Lecture 013

Ada's Lecture

Probability Theory

Basic Definitions and Properties

Probability Space: Think probability space as a gray-scale picture such that when summed, equal to 1. And probability function extract the intensity of one pixel. An event is just a group of pixels.

Sample Space: $\Omega$ is a set containing all possible experimental outcomes
Probability Function: $\text{Pr}: \mathcal{P}(\Omega) \rightarrow [0, 1]$
- $\sum_{l \in \Omega} \text{Pr}[l] = 1$
- $\text{Pr}[\Omega] = 1$
- $\text{Pr}[\emptyset] = 0$

Uniform Distribution: $(\forall l \in \Omega)(\text{Pr}[l] = \frac{1}{|\Omega|})$

Event: $E \subseteq \Omega$

$\bar{E} = \Omega - E$
Disjoint events: $A \cap B = \emptyset$

// Exercise (Practice with events) // Exercise (Basic facts about probability)

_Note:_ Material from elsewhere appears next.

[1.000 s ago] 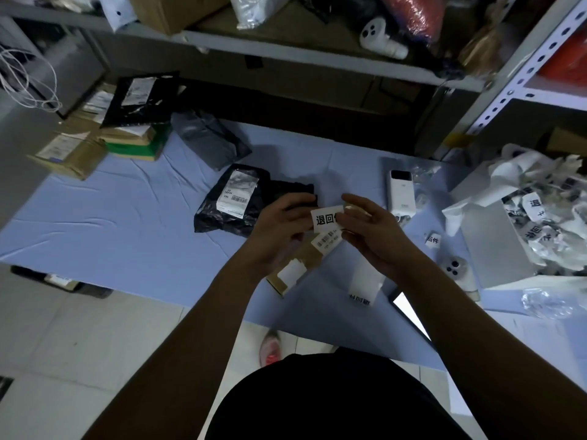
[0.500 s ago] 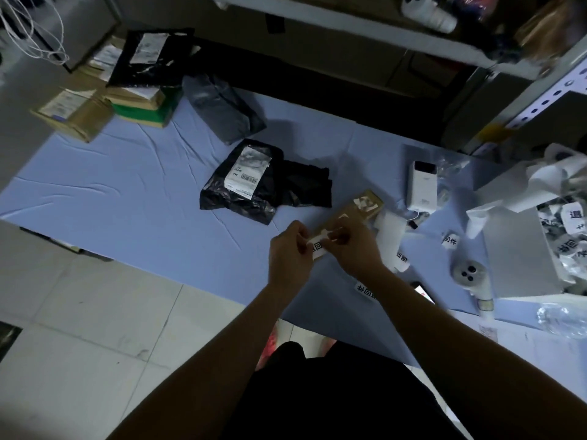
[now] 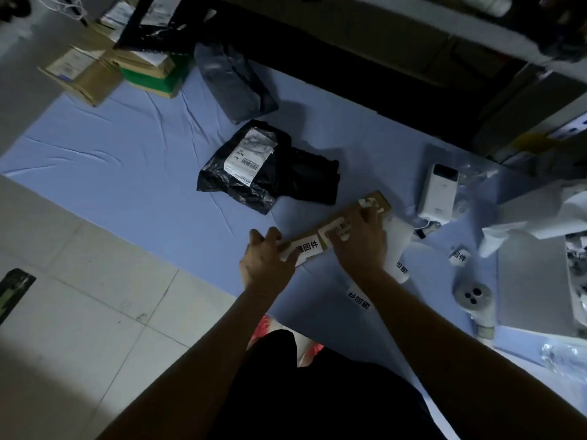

Conditional Probability: setting all outcome that cannot happen given the event and normalize all non-zero probability to sum to 1

$\text{Pr}[A | B] = \begin{cases} 0 &\text{if} A \notin B\\ \frac{\text{Pr}[A]}{\text{Pr}[B]} &\text{if} A \in B\\ \end{cases} = \frac{\text{Pr}[A \cap B]}{\text{Pr}[B]} = \frac{\text{Pr}[A] \cdot \text{Pr}[B | A]}{\text{Pr}[B]}$
Conditional Probability
Normalization 1
Normalization 2
Union Bound: $\text{Pr}[A_1 \cup A_2 \cup ... \cup A_n] \leq \text{Pr}[A_1] + \text{Pr}[A_2] + ... + \text{Pr}[A_n]$

// Exercise (Conditional probability practice)

Probability of More Events:

$\text{Pr}[A \cap B] = \text{Pr}[A] \cdot \text{Pr}[B | A]$
$\text{Pr}[A \cap B \cap C] = \text{Pr}[A] \cdot \text{Pr}[B | A] \cdot \text{Pr}[C | A \cap B]$
Law of Total Probability
If $A_1, A_2, ..., A_n$ partitions $\Omega$ , then $\text{Pr}[E] = \text{A_1} \cdot \text{Pr}[E | A_1] + ... + \text{Pr}[A_n] \cdot \text{Pr}[E | A_n]$

// Exercise (Practice with chain rule)

Independent: we cannot conclude and identify any true independence in the world, this leads to circular definition (can be fixed by looking at agreement in code)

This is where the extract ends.